One more similar innovation is that the commands can now be executed on any rising edge of the wavefront if they are not in conflict with the preceding ones. As a result, the command bus now can work at a twice lower frequency than the data bus. To cut it short, everything doubles inside the doubled overall frequency.
Before going on further, let's recall some basic concepts. The data amount stored in a chip is represented as a combination of several divisions or banks, which are in their turn split into pages. A page is a two-dimensional array (table). One of the key parameters that determine memory performance at the same bandwidth are CAS (column address strobe) and RAS (row address strobe). They stand for the number of clock cycles necessary to access the required column and row, respectively. Their crossing gives us the memory cell to be read or written to.

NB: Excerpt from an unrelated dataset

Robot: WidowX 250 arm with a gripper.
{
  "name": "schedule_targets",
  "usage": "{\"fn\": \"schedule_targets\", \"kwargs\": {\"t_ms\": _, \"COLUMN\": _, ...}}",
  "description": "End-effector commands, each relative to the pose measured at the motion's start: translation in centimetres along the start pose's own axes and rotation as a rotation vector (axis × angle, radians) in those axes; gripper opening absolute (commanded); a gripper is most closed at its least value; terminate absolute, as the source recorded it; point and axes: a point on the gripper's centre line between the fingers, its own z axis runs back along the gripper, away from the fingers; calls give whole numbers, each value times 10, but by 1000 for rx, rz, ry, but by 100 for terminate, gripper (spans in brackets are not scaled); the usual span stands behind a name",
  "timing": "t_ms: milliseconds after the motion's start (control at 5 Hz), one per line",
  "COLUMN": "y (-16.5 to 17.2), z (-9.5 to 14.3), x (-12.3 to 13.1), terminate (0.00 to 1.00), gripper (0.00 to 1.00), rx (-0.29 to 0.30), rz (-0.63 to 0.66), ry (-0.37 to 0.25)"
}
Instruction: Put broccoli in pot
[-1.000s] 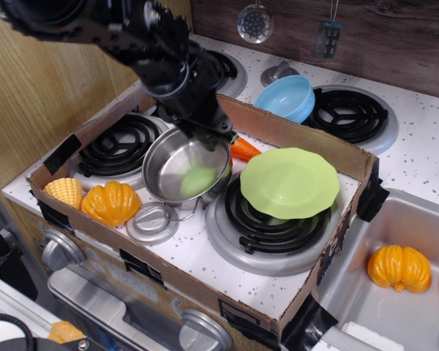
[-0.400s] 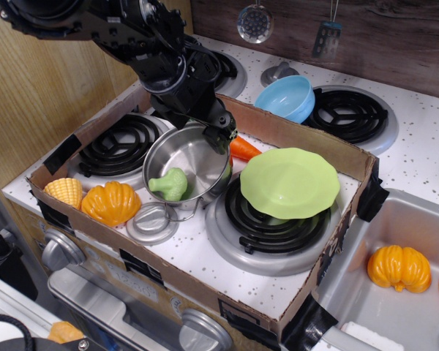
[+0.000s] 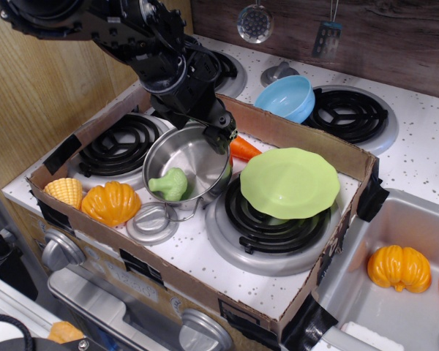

Now among the architectural changes we can mention such things as Posted CAS or the formula sounding as: "write latency = read latency - 1", which help to utilize the bus more efficiently. The time interval between requests to the column and row of the data array (RAS-to-CAS delay, tRCD) is at least 13ms for DDR, which lead to a loss of about four clocks at the frequencies of DDR II chips. The Posted CAS mode and additive latency concept were introduced in order to combat these losses. They allow executing CAS and RAS commands with certain overlapping, practically without any pauses.
Let's dwell a little upon the latencies. It's a sore spot of today's DRAM architectures. You can't underestimate it, as we see by RDRAM example. High latencies during memory access result in poor performance in benchmarks. DDR may look better than RDRAM in this respect, but no more. Just look: during the few years from the times of i486 to Pentium 2, the CPU clock-rate grew by more than 10 times as well as the peak memory bandwidth. But the memory access latencies got five times higher! So, although it's not evident, the industry is moving in the direction shown by Rambus: bandwidth vs. latencies.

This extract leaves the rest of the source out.